# Saw an S3 today.....



## Zam (Feb 19, 2003)

Hey guys, why is it that I saw a S3 today?? If seemed to be pretty new. Do they actually sell it here in the US??


----------



## {ownly} (Apr 7, 2003)

*Re: Saw an S3 today..... (Zam)*

they are sold in Mxeico and some have been imported in the US.


----------



## SALVO82 (Dec 14, 2001)

*Re: Saw an S3 today..... ({ownly})*

arent they like 45k usd
? in mexico


----------



## CruiseVW (Feb 23, 2003)

*Re: Saw an S3 today..... (SALVO82)*

There are a couple Tuners that have em floating around florida. Dont remember who though. If I saw one I would prolly run them off the rode and make them let me drive it.


----------



## NC-GTI (Oct 13, 2000)

*Re: Saw an S3 today..... ({ownly})*

quote:[HR][/HR]some have been imported in the US.[HR][/HR]​Ya, sure.

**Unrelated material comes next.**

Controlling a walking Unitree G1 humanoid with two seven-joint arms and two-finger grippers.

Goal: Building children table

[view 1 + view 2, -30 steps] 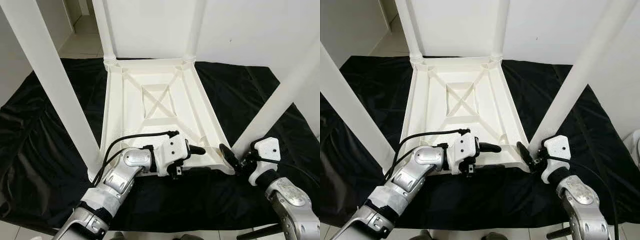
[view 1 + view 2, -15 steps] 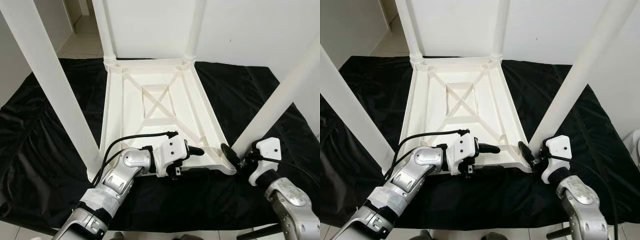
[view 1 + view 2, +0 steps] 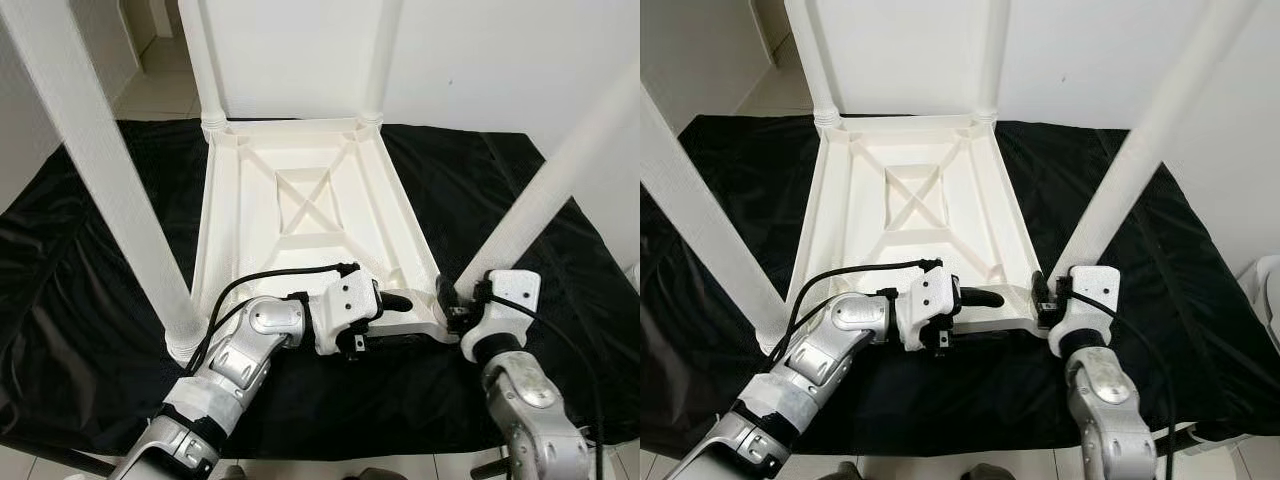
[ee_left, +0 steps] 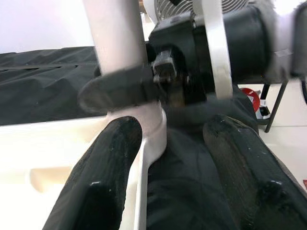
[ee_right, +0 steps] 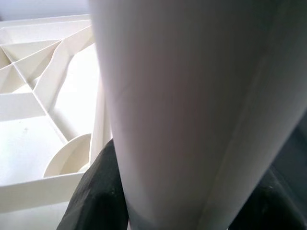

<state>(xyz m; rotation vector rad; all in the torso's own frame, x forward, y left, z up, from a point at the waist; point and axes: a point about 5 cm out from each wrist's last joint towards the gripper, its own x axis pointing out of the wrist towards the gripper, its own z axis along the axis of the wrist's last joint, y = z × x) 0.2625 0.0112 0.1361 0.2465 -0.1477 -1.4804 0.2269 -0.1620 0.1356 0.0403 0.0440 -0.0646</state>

Need some swamp land maybe?


----------



## ahbroody (Feb 13, 2002)

*Re: Saw an S3 today..... (NC-GTI)*

quote:[HR][/HR]some have been imported in the US.
Ya, sure. Need some swamp land maybe?[HR][/HR]​http://www.motorsportsgarage.com/audi/








remove head from warm dark place when ready. I suppose this is tho only one in the U.S. right. Hmmmmmmmmm NO! I know of a few others.


----------